2. Mengelilingi Aerola Dewo Yang Berwarna Toblerone.

9.4K 167 5
                                    

Dewo tersenyum lebar, sebuah ekspresi yang menggambarkan kebanggaan dan sedikit sisi narsisnya. "OK, kenapa enggak?" Dewo membuka kemejanya, memperlihatkan otot-otot yang sudah ia bangun selama bertahun-tahun di gym.

Pandangan Rama menempel di tubuh Dewo, seolah ingin menabadikan setiap detil keindahan fisiknya ke dalam ingatan. Bagi Rama, Dewo adalah personifikasi dari semua fantasi dan hasrat yang selama ini ia pendam.

Sinar senja merayapi kamar, menggaris batasi kontur otot Dewo yang terdefinisi dengan jelas. Saat cahaya menari di permukaan kulitnya, puting coklatnya tampak menantang-seolah-olah memohon untuk disentuh. Rama merasa seperti kutu buku yang tiba-tiba menemukan artefak langka, mata terpaku tak bisa lepas.

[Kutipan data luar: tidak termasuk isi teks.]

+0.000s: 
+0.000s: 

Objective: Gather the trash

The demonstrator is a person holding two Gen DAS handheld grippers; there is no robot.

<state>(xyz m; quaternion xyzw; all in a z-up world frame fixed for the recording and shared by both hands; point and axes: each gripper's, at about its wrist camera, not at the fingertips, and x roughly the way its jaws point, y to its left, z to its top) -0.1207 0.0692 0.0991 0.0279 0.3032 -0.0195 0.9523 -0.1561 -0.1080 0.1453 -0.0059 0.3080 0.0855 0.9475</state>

'Anjing bagus banget! Anjing bagus banget! Anjing bagus banget!...' Kata-kata itu terlintas berulang-ulang di benak Rama seperti rekaman error.

"Ah, sialan, kemeja ini agak ketat ya," Dewo mengomel, tangan besarnya berjuang untuk melepaskan kemejanya. Saat ia berjuang, otot bicep dan tricepnya terjebak dalam perangkap kain, membuatnya tampak semakin menawan dalam pandangan Rama.

Bibir Rama terasa kering, dan dia nyaris tak bisa menahan diri untuk tidak menjilat. Fantasi yang lebih liar mulai membayangi pikirannya; ia membayangkan dirinya menyentuh, mencium, bahkan menghisap area-area sensitif di tubuh Dewo, sementara lengan Dewo terperangkap di kemejanya, tak berdaya melawan.

Dag-Dig-Dug Jantung Rama berdetang kencang, kontolnya berdesir-desir.

Rama mengusir pikiran-pikiran itu.

"Sini, aku bantu, Bang," katanya, berusaha menenangkan diri.

Rama berdiri di belakang Dewo dan menghirup aroma maskulin yang menyeruak dari punggung Dewo. Sejenak, ia merasa terhipnotis oleh konstelasi otot-otot yang tampak seperti bukit-bukit kecil. Air liur mulai membanjiri mulutnya.

Dewo, merasakan atmosfer yang berubah, berbalik dan berkata, "Keren, nggak?" Dia berpose, memamerkan otot-ototnya seperti binaragawan profesional di atas panggung, "Lumayan kan, hasil latihan abang?"

Rama mencoba menjawab dengan tenang, tapi suaranya tergagap, "K-ke...keren banget, Bang." Adrenalin sudah merayapi setiap serabut syarafnya.

Rama mengejek dirinya sendiri dalam hati:

'K-ke...keren banget, Bang, itu doang yang bisa kamu ucapkan?!

Bagaimana dengan puisi yang kamu tulis dan kamu sembunyikan di laci? Hah!

Otot-ototmu, seperti pegunungan penuh misteri dan keindahan. Setiap kali ototnmu bergerak, aku merasa seperti sedang menyaksikan sebuah tarian alam yang murni, sebuah koreografi alami dari kehidupan itu sendiri.

Aku terpikat, ingin merasakan getaran dari setiap otot yang berkontraksi, ingin menjadi bagian dari energi yang melimpah ruah darimu.

Ada rasa penasaran yang mendalam, bagaimana rasanya jika aku bisa beristirahat di antara lekuk-lekuk ototmu, mencari perlindungan di sana.'

"Kamu kenapa Ram, kenapa muka kamu kayak begitu?" tanya Dewo

"Eh ng...nggak apa-apa, Bang," jawab Rama

Mata Dewo turun, mendarat di selangkangan Rama. Ada sesuatu yang tampak hendak 'meledak' dari sana. "Nah, kalo gitu, coba pegang ini," Dewo mengencangkan otot bicepnya, memperlihatkan sebuah bola otot yang kokoh dan bulat.

Dag-Dig-Dug

Rama terpaku senjenak, seolah otaknya konslet mendengar Dewo.

Dia menatap Rama, seolah menantang, dan berkata dengan suara bergetar, "Coba pegang, serius."